# Looking a good fitting boot for a narrow foot..11.5



## AusAdrian (Apr 8, 2011)

Hey guys im looking for a boot to fit my narrow feet, size 11.5. I was thinking of the ride deuce to go with my ride machete but if theres any other opinions and recommendations that would be kool. Since im from Australia its hard to go down and try them on ourselves because the shops don't allow it because we know were going to buy online considering they are way cheaper and everything out here is marked up to the max.....hate being so isolated


----------



## threej21 (Jan 2, 2011)

absolutely love my burton ambush boots, and from what i hear, they are on the narrower side


----------



## Jiv (Mar 10, 2011)

Wow, your stores doesn't allow you to try on the boots before you buy them?

Anyways, I'm riding Nike Zoom Force 1's and they are on the narrower side, pretty stiff and really comfy


----------



## BurtonAvenger (Aug 14, 2007)

HAHAHA greatest way to make people buy local.


----------



## deanobruce (Mar 16, 2011)

eh?

dont know what stores your going to but every single shop i have ever gone into to buy snow gear lets you try them on.

Do you tell them your going to buy online and only want to try them on? Just go in, say you want them, try them on and pull the "my mum is going to get them for me for my birthday so she will coem in and buy them later" or one i ussed to use "i get paid in 4 days so will come back then"

If they wont let you simply try on any gear for fear of you buying them online then they are f*#ked, in my opnion.


----------



## Inky (Feb 2, 2011)

They really don't let you try a boot on before buying? Damn and I thought NZ shops sucked.


----------



## AusAdrian (Apr 8, 2011)

Yer i went into 2 different stores in sydney saying the same line as you deanobruce "ill come back when i get paid or when i have enough to put down for deposit/lay by" and no deal...........hahahah must be used to too many guys coming in there trying stuff on and not buying...


----------



## grafta (Dec 21, 2009)

i'm secretly frightened of one day living back in the southern hemisphere and trying to buy boarding gear :laugh:


----------



## deanobruce (Mar 16, 2011)

do you tell them that before you try it on? dont even mention it until after you tried them on mate. 
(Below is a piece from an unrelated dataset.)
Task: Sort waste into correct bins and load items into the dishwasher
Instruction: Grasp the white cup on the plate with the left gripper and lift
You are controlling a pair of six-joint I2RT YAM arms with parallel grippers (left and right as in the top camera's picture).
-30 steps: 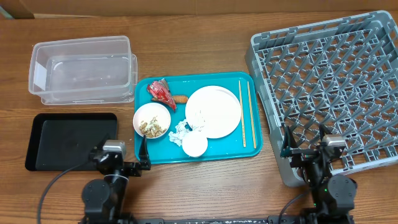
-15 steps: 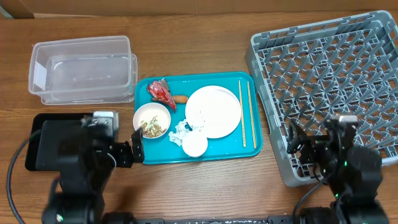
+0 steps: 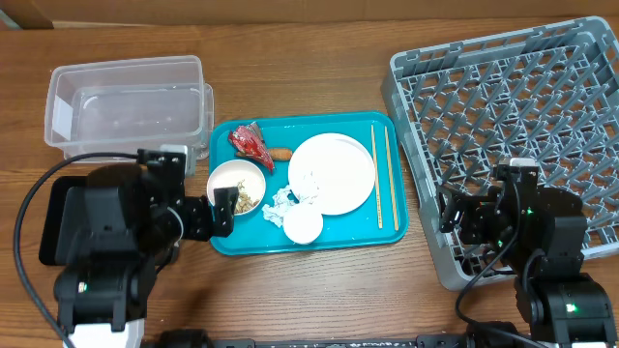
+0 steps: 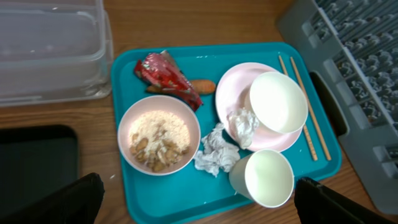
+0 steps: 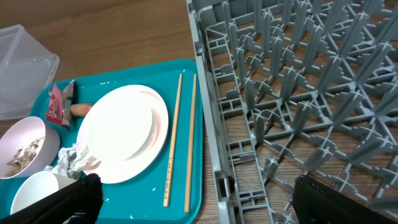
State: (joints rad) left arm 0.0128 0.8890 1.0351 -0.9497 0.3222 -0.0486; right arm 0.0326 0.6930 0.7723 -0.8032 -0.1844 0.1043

If you say it before hand then i can sort of see why they wont let you...actually no i cant. Its still stupid of them


----------



## BurtonAvenger (Aug 14, 2007)

Simple solution buy local.


----------



## deanobruce (Mar 16, 2011)

that is a simple solution...but the fact is ppl want everything for nothing(well cheap as hell anyway) and when they see the savings they will make by shopping online they will take it.

Myself included, my missus got her entire set up cheaper than my board that i bought locally


----------



## twin89 (Jan 21, 2009)

^seems like southern hemi needs to work on some pricing issues... Most shops here have just as good of deals as online, and they often will discount you even more if you pay cash. 
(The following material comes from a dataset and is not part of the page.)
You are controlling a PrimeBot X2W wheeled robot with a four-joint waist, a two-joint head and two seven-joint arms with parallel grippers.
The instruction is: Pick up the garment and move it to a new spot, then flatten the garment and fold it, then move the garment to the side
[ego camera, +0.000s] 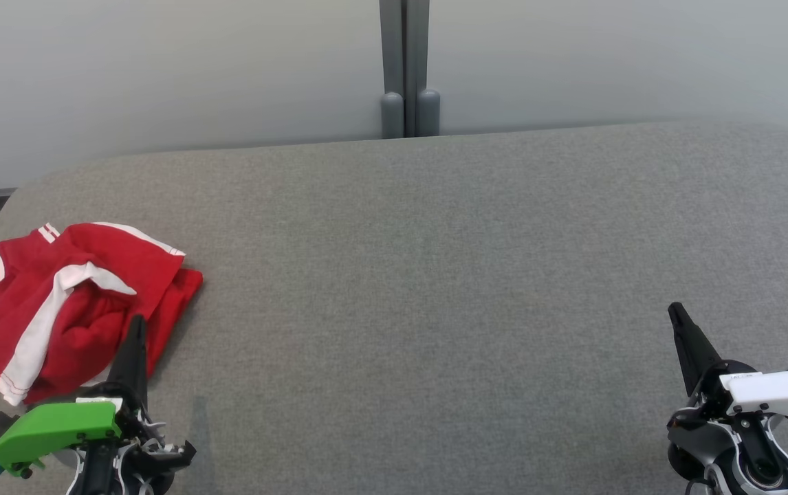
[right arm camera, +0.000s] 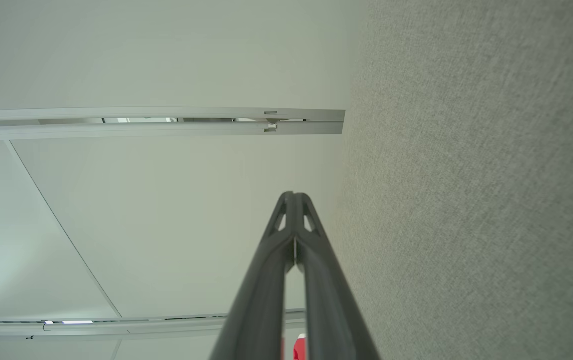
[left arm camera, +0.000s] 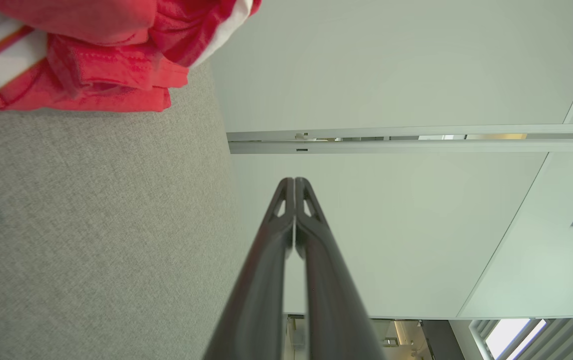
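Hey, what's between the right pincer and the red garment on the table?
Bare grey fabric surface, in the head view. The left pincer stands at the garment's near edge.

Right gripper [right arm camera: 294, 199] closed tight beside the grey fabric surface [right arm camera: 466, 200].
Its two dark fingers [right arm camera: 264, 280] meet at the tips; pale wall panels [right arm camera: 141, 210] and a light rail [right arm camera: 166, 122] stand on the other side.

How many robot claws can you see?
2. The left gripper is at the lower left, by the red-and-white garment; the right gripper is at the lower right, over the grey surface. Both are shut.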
get to know a shop owner and they will hook you up if they know you will come back to give them more bussiness.


----------



## AusAdrian (Apr 8, 2011)

If only it was that cheap and simple down here in Australia. What can i say im a tight ass but if you can save up to nearly 50% buying online....then why the hell not


----------



## BurtonAvenger (Aug 14, 2007)

AusAdrian said:


> If only it was that cheap and simple down here in Australia. What can i say im a tight ass but if you can save up to nearly 50% buying online....then why the hell not


And when you get a boot that doesn't fit don't cry about it.


----------



## grafta (Dec 21, 2009)

You could offset the price of snow gear in aus by buying a surfboard at australian prices... or the inverse, try buying a surfboard in japan, crazy prices... but i'm guessing snow gear is ok prices in japan? maybe what i'm saying is that there is so little market in australia that retailers have a very hard time stocking anything and not making a loss, hence the high prices and small range (i hear same prob in nz).

er, yup, morning logic.... hope that makes sense.
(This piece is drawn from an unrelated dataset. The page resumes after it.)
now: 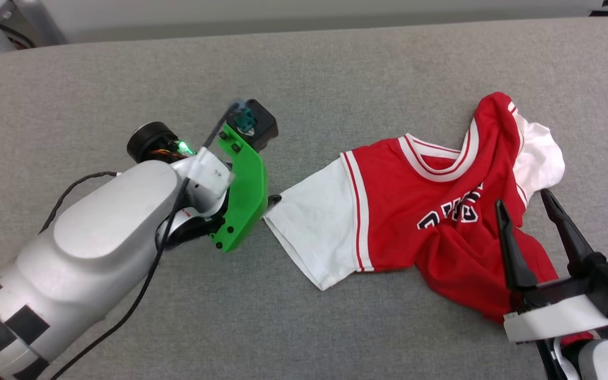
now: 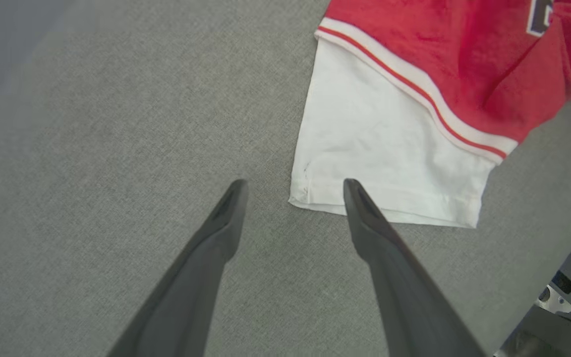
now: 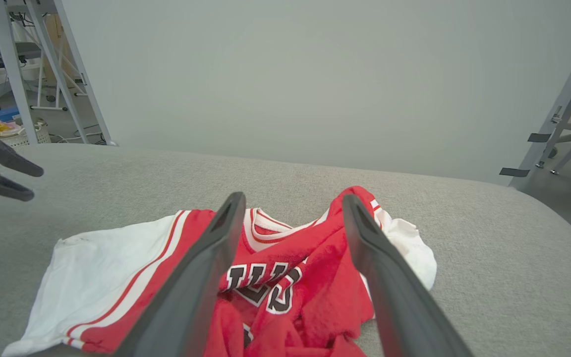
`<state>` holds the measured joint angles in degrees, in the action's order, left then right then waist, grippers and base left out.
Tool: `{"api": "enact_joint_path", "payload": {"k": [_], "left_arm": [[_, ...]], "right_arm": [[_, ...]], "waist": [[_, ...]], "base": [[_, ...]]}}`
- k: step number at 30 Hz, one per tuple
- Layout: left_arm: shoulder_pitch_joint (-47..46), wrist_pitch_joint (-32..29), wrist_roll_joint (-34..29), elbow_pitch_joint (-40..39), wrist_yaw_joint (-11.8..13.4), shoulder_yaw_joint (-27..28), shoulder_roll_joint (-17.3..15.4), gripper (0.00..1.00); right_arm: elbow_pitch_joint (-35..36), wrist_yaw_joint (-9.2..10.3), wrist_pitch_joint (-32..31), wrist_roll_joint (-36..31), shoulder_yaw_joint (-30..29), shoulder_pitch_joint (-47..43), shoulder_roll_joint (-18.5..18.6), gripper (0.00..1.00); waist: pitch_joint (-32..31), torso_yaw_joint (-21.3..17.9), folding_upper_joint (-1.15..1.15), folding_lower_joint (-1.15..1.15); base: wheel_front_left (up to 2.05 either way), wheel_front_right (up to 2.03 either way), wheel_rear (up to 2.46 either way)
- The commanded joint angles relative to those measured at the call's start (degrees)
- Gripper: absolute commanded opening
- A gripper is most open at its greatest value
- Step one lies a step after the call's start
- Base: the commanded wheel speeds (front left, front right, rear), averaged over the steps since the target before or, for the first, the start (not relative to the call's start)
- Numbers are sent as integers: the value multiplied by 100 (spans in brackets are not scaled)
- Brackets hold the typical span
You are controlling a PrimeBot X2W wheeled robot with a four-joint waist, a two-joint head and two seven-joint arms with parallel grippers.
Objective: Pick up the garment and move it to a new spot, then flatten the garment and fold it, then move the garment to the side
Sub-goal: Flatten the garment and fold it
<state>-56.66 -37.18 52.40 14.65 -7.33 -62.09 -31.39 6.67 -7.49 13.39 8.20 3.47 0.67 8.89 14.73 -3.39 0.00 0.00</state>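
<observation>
The garment (image 1: 430,211) lies crumpled on the grey padded table (image 1: 335,68), red with black letters. One white sleeve (image 1: 314,227) is spread flat toward the left, and the other is bunched at the far right. My left gripper (image 2: 294,186) is open and hovers at that flat sleeve's (image 2: 389,148) hem corner; one fingertip (image 2: 357,196) overlaps the hem. In the head view a green bracket hides most of the left gripper (image 1: 272,200). My right gripper (image 1: 524,200) is open above the garment's rumpled right part (image 3: 275,277), holding nothing, and its jaws (image 3: 293,198) stand wide apart.
A black cable (image 1: 145,279) runs along my left forearm. The table's far edge (image 3: 315,166) meets a pale wall. Metal frame legs (image 3: 563,99) stand off the table's right side, and more frames and a basket (image 3: 23,134) off its left.
</observation>
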Motion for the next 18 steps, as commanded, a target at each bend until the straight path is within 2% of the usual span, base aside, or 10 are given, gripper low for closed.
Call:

damn, yep you HAVE to be able to try on boots! that blows


----------



## deanobruce (Mar 16, 2011)

boots are an absolute must to try on before you buy, i actually bought my boots here, were on sale in december for about $250 off rrp,


----------



## Sincraft (Sep 6, 2010)

1. walk into store 15 minutes before closing
2. find closet to hide in
3. wait till store is closed and employees leave
4. try on boots
5. smash window to leave and leave note saying "next time let people try on their boots so we don't have to resort to this"


or

1. seek manager
2. tell manager your twin brother's last wish was to own his own pair of comfortable boots
3. buy the boots you like the best online

or

1. talk to the manager and tell him you ARE buying boots there. Give him the money up front for the average pair of boots and buy without trying on.
2. tell the manager you are now going to work to find the best fitting pair. 
F. once said pair is obtained, exchange the ones you purchased for the ones you really want.


----------



## deanobruce (Mar 16, 2011)

BurtonAvenger said:


> And when you get a boot that doesn't fit don't cry about it.


as i said if you dont try the type of boots on before you buy them you have no right to whinge that they dont fit


----------